◆ TASK ITEM: Find every line in the records below that contains the word "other", and copy each such line.

Items listed in a dataset
——————————
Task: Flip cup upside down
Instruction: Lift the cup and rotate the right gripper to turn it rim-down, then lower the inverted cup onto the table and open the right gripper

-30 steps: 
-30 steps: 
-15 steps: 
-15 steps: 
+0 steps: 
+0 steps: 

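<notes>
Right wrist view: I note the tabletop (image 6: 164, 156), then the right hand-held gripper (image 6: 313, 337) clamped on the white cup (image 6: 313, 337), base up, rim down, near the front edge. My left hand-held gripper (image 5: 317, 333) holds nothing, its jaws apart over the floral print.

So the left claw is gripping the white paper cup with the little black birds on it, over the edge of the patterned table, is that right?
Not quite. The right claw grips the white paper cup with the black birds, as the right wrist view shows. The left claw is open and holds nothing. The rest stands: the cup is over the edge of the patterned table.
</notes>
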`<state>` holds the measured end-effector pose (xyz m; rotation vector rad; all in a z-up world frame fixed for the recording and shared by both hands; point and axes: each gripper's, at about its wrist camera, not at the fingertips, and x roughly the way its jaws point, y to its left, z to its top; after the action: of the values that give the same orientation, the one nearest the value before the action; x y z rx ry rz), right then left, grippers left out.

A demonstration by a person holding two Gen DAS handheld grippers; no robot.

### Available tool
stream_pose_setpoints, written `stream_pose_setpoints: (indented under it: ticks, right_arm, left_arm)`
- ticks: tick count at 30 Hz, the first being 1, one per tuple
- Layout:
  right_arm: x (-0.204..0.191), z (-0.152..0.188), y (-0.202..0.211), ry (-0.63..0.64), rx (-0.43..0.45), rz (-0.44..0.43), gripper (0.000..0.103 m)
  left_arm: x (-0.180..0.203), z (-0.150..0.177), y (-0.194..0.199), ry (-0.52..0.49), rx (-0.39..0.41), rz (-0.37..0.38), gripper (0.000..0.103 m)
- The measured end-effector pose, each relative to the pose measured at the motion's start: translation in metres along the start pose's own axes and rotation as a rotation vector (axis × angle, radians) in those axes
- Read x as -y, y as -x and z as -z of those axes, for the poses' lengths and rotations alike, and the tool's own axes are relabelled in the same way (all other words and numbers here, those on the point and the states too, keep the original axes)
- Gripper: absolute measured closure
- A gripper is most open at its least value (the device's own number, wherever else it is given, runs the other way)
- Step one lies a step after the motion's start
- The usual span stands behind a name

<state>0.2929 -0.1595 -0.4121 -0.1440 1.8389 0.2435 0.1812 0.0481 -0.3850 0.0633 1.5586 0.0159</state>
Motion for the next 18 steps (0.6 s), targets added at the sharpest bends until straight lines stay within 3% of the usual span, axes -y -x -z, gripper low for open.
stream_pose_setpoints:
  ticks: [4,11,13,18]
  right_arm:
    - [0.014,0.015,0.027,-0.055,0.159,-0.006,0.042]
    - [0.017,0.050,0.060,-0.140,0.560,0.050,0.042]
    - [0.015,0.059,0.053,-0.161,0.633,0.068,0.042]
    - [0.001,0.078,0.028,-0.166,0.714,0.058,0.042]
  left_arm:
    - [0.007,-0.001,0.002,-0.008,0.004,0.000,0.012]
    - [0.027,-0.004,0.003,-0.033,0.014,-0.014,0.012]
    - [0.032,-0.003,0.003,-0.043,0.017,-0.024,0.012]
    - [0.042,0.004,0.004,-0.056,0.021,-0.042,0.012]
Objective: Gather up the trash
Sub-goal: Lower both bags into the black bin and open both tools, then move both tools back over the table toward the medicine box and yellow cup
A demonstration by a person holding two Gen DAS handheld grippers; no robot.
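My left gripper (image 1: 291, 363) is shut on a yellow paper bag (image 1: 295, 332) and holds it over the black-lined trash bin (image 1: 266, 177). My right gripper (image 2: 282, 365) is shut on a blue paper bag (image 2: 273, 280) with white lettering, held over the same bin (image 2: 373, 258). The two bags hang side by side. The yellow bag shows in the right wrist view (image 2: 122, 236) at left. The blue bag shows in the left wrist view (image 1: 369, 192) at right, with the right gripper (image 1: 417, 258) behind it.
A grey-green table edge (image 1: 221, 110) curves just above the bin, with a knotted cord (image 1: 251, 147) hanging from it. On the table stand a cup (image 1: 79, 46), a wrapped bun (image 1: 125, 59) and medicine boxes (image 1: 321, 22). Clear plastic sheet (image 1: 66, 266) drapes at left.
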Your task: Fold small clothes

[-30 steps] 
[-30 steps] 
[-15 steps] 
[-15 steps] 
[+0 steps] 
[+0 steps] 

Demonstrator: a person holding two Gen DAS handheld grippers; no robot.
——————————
◆ PROBLEM SOLUTION:
- Read x as -y, y as -x and z as -z of those axes, for the poses' lengths and rotations alike, and the tool's own axes are relabelled in the same way (all other words and numbers here, those on the point and the states too, keep the original axes)
- A gripper is most open at its least value (the device's own number, wherever else it is given, runs the other way)

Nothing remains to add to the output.